A 23 de Janeiro de 1915, dá-se o primeiro golpe militar, após a implantação da República, que ficou conhecido por “golpe das espadas”. Em consequência Manuel de Arriaga, presidente da república, nomeia para primeiro-minitro o General Pimenta de Castro.
Uma das primeiras acções do governo Pimenta de Castro foi mandar regressar as colunas que tinham ido para África, outra acção foi parar a mobilização que estava em curso com vista a uma possível intervenção no Teatro de Guerra Europeu.
Embora não fosse unânime a decisão, as forças políticas dominantes defendiam a entrada de Portugal no conflito em França, para que, depois se pudesse sentar à mesa dos vencedores e defender os seus interesses em África.
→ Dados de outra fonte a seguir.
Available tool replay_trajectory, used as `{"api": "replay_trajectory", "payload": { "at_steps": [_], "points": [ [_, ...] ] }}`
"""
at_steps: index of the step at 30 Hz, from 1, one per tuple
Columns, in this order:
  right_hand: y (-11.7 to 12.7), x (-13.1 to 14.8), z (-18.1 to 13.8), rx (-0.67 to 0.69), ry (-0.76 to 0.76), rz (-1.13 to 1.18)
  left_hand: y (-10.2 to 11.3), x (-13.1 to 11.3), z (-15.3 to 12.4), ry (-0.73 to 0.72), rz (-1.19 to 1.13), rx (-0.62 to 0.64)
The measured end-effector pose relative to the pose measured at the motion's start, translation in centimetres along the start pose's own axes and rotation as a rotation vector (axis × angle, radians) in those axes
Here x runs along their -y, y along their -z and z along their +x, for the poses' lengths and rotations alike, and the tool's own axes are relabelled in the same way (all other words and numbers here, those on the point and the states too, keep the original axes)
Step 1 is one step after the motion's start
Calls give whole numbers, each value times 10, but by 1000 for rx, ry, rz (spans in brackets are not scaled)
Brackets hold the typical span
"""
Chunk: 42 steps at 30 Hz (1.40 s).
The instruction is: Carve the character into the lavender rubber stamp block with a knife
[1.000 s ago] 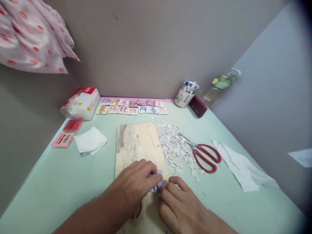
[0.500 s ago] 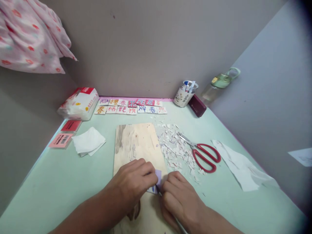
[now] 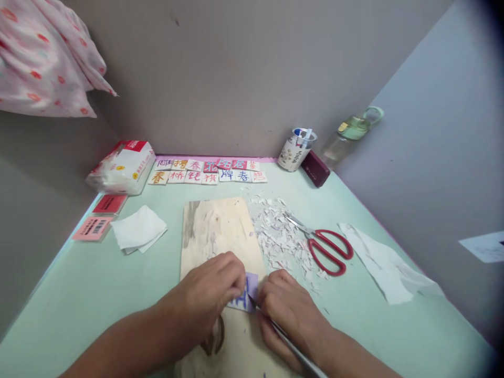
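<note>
A wooden board (image 3: 220,223) lies before me with a small lavender square piece (image 3: 252,283) on it, marked with blue character strokes. My left hand (image 3: 212,286) is closed, its fingers pressing the piece's left side against the board. In my right hand (image 3: 289,307) is a slim silver craft knife (image 3: 297,353), gripped like a pen. Its dark pointed tip meets the piece among the blue strokes, close to my left fingertips. Part of the piece is hidden under my left fingers.
Pale shavings (image 3: 277,236) are scattered right of the board, beside red-handled scissors (image 3: 328,252) and a white tissue strip (image 3: 378,262). Behind stand rows of character tiles (image 3: 210,178), a can (image 3: 293,152), a dark red box (image 3: 316,170), a bottle (image 3: 342,142) and a tissue pack (image 3: 124,165).
My left fingers have drawn back to the left, baring more blue strokes on the piece. The knife has tilted, and more of its tip and handle shows. The view has shifted slightly.
</note>
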State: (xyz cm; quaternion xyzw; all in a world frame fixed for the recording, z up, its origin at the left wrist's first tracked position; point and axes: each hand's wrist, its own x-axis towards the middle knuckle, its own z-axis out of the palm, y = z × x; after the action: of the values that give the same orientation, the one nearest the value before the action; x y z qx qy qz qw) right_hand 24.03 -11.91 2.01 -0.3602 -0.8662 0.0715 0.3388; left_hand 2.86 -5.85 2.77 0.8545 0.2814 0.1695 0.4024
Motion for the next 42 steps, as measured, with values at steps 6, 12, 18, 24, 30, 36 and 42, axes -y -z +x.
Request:
{"api": "replay_trajectory", "payload": {
  "at_steps": [6,12,18,24,30,36,42],
  "points": [
    [0,-2,-1,5,-45,70,12,-1,2,177,-143,-127],
    [10,-1,-1,90,-343,294,5,6,3,146,-143,-276],
    [17,0,0,156,-572,488,0,10,0,80,24,-316],
    [20,-3,2,55,-691,531,-7,7,3,74,153,-102],
    [14,-3,3,44,-584,421,-8,6,3,82,135,-113],
    [11,-4,1,18,-530,347,-8,6,3,87,127,-111],
    [14,-3,4,55,-434,255,-3,5,2,76,135,-59]
  ]
}}
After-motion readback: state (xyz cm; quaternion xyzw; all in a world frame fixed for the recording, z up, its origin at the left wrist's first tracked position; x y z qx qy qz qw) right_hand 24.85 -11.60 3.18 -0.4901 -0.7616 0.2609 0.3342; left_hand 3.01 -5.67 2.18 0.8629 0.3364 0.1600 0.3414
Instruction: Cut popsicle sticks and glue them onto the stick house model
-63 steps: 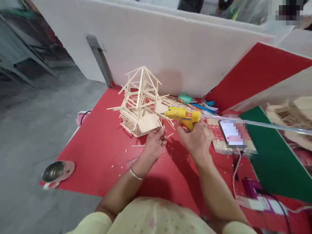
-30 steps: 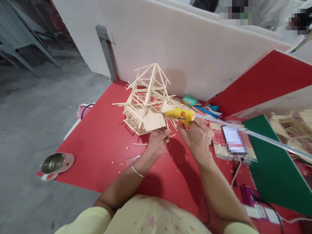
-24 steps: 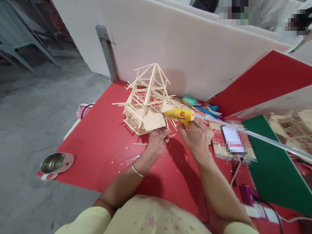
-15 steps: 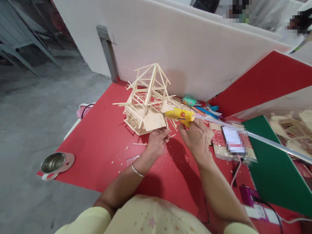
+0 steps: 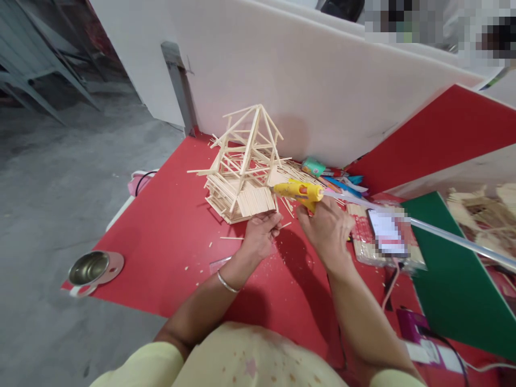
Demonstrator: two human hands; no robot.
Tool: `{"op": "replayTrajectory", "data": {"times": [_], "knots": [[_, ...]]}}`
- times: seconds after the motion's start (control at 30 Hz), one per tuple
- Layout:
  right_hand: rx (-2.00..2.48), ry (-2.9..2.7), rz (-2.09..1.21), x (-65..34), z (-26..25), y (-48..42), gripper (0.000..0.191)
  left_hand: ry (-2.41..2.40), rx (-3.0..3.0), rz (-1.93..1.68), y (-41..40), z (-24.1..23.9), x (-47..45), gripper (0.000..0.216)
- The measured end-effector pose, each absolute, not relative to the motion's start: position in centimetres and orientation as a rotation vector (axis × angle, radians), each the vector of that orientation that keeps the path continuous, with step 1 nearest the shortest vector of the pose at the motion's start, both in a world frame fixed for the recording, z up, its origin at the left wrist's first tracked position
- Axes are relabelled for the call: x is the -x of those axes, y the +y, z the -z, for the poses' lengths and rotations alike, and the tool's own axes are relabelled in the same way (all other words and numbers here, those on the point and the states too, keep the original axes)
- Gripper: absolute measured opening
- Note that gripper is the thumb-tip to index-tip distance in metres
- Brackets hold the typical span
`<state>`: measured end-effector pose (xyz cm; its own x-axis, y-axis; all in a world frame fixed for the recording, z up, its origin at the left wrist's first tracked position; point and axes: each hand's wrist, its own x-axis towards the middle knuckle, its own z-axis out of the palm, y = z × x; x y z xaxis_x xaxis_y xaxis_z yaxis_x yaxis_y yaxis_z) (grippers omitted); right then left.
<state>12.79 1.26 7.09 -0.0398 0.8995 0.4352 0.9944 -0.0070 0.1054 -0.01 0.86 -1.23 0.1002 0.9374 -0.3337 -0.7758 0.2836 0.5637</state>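
Nosing stick house (image 5: 242,172) edge, glue gun (image 5: 300,191); open mat (image 5: 169,247) leftward.

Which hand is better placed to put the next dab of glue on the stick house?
Right, probably. The right hand grips the yellow glue gun, its nozzle aimed at the front of the stick house. The left hand sits just below that front.

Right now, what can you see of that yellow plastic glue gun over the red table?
The yellow plastic glue gun lies roughly level in the grip of the right hand, which wraps its handle from below. An orange patch shows on its side. Its nozzle points left, close to the pale wooden stick house; contact cannot be told. A long clear glue stick juts from its rear, rightwards.
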Motion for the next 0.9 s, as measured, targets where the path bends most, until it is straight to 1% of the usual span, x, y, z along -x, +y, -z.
{"op": "replayTrajectory", "data": {"times": [0.53, 0.9], "knots": [[1.974, -2.026, 0.546, -13.0, -7.1, 0.8, 0.029, 0.718, -0.273, -1.3, 0.5, 1.4, 0.0, 0.039], [1.985, -2.01, 0.571, -13.3, -6.9, -0.2, 0.03, 0.734, -0.212, -1.247, -0.2, 2.0, -0.2, 0.053]]}}
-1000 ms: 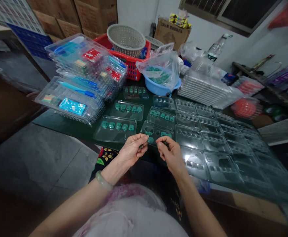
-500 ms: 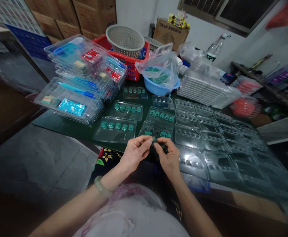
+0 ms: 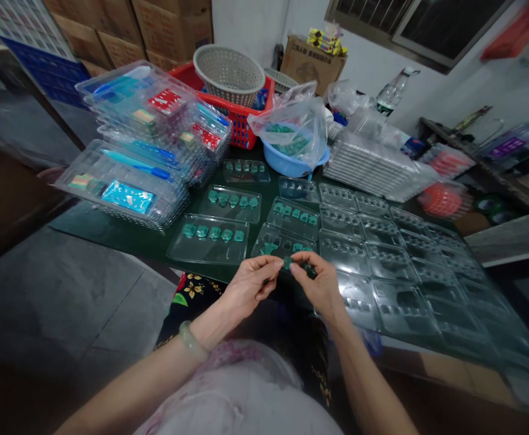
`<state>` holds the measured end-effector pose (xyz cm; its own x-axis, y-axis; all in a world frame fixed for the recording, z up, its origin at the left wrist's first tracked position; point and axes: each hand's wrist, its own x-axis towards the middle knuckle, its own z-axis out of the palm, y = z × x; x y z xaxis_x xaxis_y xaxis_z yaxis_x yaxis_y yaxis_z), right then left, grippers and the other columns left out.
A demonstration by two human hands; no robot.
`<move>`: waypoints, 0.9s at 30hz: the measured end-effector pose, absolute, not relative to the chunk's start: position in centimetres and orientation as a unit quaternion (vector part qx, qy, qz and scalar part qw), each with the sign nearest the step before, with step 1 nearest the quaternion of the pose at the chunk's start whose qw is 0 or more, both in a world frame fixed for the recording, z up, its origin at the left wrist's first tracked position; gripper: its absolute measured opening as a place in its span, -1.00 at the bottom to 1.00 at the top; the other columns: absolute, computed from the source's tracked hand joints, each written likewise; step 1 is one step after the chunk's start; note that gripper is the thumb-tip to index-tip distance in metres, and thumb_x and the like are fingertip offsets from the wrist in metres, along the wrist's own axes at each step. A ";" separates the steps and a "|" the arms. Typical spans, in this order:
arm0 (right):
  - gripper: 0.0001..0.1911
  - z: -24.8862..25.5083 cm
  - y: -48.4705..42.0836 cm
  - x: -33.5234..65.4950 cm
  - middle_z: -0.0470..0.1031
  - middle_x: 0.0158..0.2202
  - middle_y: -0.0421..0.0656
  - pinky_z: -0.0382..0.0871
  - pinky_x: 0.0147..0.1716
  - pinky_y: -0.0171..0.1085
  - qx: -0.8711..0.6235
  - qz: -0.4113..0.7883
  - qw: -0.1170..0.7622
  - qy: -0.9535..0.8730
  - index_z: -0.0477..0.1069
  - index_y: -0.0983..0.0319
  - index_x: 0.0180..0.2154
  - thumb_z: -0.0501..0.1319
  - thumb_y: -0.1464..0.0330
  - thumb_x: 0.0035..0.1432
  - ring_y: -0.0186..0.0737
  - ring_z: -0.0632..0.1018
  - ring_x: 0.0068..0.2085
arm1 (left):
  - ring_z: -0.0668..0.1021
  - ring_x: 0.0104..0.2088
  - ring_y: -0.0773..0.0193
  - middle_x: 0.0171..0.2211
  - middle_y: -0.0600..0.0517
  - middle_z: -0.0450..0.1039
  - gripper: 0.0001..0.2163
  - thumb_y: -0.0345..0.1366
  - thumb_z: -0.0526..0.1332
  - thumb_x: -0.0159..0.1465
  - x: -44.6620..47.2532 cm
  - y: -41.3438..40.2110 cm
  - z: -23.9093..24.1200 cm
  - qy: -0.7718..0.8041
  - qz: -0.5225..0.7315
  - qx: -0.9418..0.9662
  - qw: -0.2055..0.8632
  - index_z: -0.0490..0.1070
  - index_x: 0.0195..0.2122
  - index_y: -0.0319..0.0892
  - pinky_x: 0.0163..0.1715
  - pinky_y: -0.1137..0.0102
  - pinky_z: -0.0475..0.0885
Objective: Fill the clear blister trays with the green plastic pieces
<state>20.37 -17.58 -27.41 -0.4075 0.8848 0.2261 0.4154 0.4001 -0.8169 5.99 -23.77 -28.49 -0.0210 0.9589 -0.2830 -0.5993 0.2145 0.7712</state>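
Observation:
Between the fingertips of my left hand (image 3: 253, 283) and my right hand (image 3: 317, 279) is a small dark green translucent piece (image 3: 287, 263). Both hands pinch it just over the table's front edge. Behind my hands lies a clear plastic tray (image 3: 259, 234) with a few green pieces (image 3: 301, 248) in its slots. To its left, another clear tray (image 3: 178, 249) holds a row of several green pieces (image 3: 215, 233). Farther back stand two more filled trays, one with green pieces (image 3: 234, 200) and one with green pieces (image 3: 295, 212). Something dark is partly hidden under my right fingers.
Clear trays with bare slots (image 3: 400, 296) cover the table's right side. A blue basin (image 3: 287, 164) with a plastic bag of green pieces stands at the back, beside stacked clear trays (image 3: 373, 163). Packed clear boxes (image 3: 128, 175) pile up on the left. Behind is a red basket (image 3: 241, 124).
Both hands have shifted slightly toward me and right. My right hand has turned a little, showing more of the green piece between my fingertips and of the tray behind.

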 end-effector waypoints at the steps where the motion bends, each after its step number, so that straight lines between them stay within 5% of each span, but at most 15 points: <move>1: -0.81 -27.3 -16.7 20.5 0.47 -0.40 -0.16 0.32 -0.32 -0.29 -0.429 0.320 0.337 -0.774 0.40 0.25 -0.30 0.13 0.31 0.02 -0.26 0.47 -0.36 | 0.13 -0.72 0.58 -0.64 0.16 0.13 -0.83 -0.28 0.23 0.06 5.8 -23.8 -28.5 0.405 0.591 0.216 0.663 0.39 -0.38 -0.28 -0.77 0.56 -0.17; 14: -0.82 -27.8 -11.0 18.3 0.47 -0.25 -0.13 0.25 -0.25 -0.31 -0.410 0.108 0.085 -0.901 0.42 0.21 -0.27 0.10 0.40 0.06 -0.21 0.45 -0.22 | 0.12 -0.75 0.56 -0.68 0.18 0.11 -0.86 -0.30 0.18 0.12 2.2 -24.8 -28.6 0.466 0.642 0.236 0.561 0.37 -0.36 -0.28 -0.78 0.55 -0.17; 20: -0.80 -27.4 -11.9 16.7 0.45 -0.33 -0.08 0.21 -0.42 -0.31 -0.399 -0.005 0.000 -0.917 0.44 0.21 -0.37 0.05 0.39 0.11 -0.21 0.47 -0.36 | 0.11 -0.76 0.56 -0.73 0.19 0.10 -0.84 -0.28 0.18 0.11 2.5 -24.5 -29.2 0.484 0.633 0.257 0.546 0.37 -0.35 -0.28 -0.78 0.57 -0.17; 27: -0.76 -27.0 -14.0 17.9 0.45 -0.35 -0.12 0.22 -0.34 -0.33 -0.373 0.082 0.211 -0.900 0.42 0.20 -0.23 0.02 0.31 0.17 -0.25 0.45 -0.32 | 0.16 -0.74 0.56 -0.63 0.16 0.17 -0.80 -0.25 0.20 0.08 2.3 -24.8 -29.2 0.466 0.663 0.223 0.543 0.36 -0.32 -0.27 -0.81 0.59 -0.12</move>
Sabia-se, que a Grã-bretanha e a Alemanha negociavam secretamente a cedência dos territórios portugueses à Alemanha, como medida compensatória. (Leal, 2010-2011)
Por outro lado, era uma forma do regime republicano conseguir obter o reconhecimento pelas potências europeias.
Em Maio de 1915, o governo de Pimenta de Castro cai e dá-se a inversão política: volta-se à preparação de uma intervenção na Europa e são, de novo, enviadas forças de reforço para África.
Em 09 de Março de 1916 a Alemanha declara guerra a Portugal, depois da apreensão de alguns navios alemães ancorados em portos nacionais. (Telo, 2014)
Começa a preparação do CEP (Corpo Expedicionário Português) que embarcou para França a 17 de Janeiro de 1917.
Portugal entrava, assim, no conflito europeu, com as consequências terríveis que todos viríamos a conhecer e que mais tarde detalharemos.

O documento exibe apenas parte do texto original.